Repeat, exactly as written, the lines of the records below from the first through the line with "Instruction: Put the", but none past it.

Items from a dataset
┄┄┄┄┄┄┄┄┄┄
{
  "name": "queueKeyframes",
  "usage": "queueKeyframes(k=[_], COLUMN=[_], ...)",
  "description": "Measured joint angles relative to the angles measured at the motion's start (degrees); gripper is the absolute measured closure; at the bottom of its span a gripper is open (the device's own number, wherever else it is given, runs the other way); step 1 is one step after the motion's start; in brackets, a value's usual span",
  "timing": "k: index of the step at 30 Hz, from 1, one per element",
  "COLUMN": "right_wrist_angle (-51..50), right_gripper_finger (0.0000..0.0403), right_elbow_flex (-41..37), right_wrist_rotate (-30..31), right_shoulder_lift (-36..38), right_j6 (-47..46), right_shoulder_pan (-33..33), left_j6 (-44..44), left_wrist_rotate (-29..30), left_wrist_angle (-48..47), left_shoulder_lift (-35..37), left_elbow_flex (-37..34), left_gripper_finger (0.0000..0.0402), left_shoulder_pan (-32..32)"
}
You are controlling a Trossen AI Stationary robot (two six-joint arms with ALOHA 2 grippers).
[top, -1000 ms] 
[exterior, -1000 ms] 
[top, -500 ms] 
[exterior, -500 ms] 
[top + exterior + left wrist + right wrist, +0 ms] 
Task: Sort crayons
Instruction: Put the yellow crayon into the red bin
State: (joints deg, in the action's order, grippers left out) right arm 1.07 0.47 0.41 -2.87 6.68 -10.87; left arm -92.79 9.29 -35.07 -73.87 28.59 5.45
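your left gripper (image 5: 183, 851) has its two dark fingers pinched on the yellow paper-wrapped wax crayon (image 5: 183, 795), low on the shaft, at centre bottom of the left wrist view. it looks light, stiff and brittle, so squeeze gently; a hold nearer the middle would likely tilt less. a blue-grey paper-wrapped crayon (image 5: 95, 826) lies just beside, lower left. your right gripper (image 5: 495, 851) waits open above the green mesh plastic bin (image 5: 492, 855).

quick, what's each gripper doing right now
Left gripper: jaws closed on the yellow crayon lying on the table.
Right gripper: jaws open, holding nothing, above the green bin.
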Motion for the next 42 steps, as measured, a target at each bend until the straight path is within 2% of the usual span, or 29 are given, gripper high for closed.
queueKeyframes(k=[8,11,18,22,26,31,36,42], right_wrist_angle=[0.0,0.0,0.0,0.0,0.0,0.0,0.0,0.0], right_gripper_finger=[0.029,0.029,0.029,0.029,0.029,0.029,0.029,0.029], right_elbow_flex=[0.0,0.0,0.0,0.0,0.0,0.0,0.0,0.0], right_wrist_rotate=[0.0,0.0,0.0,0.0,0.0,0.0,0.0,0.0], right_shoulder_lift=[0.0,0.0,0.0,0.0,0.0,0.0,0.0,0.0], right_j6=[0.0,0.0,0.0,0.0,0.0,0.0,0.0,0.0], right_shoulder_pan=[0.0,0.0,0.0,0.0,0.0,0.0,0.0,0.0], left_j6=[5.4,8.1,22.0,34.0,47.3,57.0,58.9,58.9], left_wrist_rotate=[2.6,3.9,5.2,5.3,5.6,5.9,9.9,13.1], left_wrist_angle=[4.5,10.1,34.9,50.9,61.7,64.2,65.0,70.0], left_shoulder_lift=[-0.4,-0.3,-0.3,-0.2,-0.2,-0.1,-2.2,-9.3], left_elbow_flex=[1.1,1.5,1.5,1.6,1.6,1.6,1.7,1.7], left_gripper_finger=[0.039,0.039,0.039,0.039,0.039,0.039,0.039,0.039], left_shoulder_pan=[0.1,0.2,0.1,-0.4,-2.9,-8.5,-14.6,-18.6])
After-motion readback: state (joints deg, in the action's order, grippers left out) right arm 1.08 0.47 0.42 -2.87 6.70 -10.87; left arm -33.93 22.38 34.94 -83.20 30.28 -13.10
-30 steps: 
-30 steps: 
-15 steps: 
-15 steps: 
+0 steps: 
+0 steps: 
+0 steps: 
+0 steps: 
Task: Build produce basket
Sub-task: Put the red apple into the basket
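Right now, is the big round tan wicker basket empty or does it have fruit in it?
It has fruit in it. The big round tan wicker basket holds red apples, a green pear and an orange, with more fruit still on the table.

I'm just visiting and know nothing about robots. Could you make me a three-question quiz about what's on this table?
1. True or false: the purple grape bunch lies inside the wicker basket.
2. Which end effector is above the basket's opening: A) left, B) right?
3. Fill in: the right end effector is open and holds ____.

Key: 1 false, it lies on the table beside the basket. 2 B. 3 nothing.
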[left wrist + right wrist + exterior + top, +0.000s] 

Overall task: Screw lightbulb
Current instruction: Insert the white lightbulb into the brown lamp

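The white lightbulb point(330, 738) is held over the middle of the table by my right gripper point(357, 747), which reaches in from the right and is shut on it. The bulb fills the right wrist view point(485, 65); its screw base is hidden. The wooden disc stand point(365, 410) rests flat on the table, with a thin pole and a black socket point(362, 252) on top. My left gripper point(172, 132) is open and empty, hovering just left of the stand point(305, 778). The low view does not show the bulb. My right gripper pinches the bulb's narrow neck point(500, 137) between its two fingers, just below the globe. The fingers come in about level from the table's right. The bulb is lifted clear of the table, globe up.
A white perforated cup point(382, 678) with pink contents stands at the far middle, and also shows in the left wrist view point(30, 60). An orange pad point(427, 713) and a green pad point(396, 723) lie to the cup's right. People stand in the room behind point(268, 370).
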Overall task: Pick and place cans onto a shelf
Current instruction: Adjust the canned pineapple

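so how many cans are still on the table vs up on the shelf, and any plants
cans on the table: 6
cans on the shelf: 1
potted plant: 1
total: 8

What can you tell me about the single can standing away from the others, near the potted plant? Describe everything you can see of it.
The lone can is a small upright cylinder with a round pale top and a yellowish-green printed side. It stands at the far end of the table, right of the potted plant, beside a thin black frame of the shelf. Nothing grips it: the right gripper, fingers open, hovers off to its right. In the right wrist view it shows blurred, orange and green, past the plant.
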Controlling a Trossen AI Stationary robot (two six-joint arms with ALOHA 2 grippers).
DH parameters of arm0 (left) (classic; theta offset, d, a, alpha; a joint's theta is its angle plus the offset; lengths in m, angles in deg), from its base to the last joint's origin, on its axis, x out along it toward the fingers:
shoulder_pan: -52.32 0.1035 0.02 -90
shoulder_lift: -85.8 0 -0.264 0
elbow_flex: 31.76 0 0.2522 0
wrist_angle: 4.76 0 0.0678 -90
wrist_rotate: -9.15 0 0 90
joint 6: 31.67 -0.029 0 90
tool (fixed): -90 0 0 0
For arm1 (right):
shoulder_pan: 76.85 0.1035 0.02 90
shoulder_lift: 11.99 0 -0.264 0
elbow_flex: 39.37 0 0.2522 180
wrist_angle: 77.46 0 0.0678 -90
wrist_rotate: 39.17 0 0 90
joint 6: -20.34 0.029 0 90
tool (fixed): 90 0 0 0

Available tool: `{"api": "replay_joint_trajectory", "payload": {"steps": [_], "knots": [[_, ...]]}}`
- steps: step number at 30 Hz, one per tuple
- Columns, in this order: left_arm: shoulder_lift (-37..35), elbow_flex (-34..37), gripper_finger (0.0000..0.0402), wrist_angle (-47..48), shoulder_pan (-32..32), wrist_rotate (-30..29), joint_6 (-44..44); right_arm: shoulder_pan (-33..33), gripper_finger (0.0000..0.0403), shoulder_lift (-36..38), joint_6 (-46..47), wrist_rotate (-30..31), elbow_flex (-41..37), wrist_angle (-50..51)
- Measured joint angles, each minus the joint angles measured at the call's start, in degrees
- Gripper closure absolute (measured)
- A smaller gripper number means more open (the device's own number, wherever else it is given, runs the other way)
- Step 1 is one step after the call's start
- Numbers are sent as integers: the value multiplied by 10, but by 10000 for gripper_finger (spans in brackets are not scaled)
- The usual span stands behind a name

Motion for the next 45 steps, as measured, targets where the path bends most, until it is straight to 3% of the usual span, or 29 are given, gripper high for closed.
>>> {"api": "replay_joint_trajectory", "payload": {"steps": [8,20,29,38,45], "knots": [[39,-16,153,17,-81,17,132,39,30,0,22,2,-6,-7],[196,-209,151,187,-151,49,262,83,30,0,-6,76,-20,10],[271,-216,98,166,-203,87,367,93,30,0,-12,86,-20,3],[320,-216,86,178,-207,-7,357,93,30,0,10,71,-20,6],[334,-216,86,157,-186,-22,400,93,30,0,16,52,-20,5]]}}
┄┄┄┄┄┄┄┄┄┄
> Exercise answer
{
  "name": "queueKeyframes",
  "usage": "queueKeyframes(k=[_], COLUMN=[_], ...)",
  "description": "Measured joint angles relative to the angles measured at the motion's start (degrees); gripper is the absolute measured closure; at the bottom of its span a gripper is open (the device's own number, wherever else it is given, runs the other way); step 1 is one step after the motion's start; in brackets, a value's usual span",
  "timing": "k: index of the step at 30 Hz, from 1, one per element",
  "COLUMN": "right_wrist_angle (-51..50), right_gripper_finger (0.0000..0.0403), right_elbow_flex (-41..37), right_wrist_rotate (-30..31), right_shoulder_lift (-36..38), right_j6 (-47..46), right_shoulder_pan (-33..33), left_j6 (-44..44), left_wrist_rotate (-29..30), left_wrist_angle (-48..47), left_shoulder_lift (-35..37), left_elbow_flex (-37..34), left_gripper_finger (0.0000..0.0402), left_shoulder_pan (-32..32)"
}
You are controlling a Trossen AI Stationary robot (two six-joint arms with ALOHA 2 grippers).
[top, -1000 ms] 
[exterior, -1000 ms] 
[top, -500 ms] 
[exterior, -500 ms] 
[top + exterior + left wrist + right wrist, +0 ms] 
Task: Sort crayons
Instruction: Put the yellow crayon into the red bin

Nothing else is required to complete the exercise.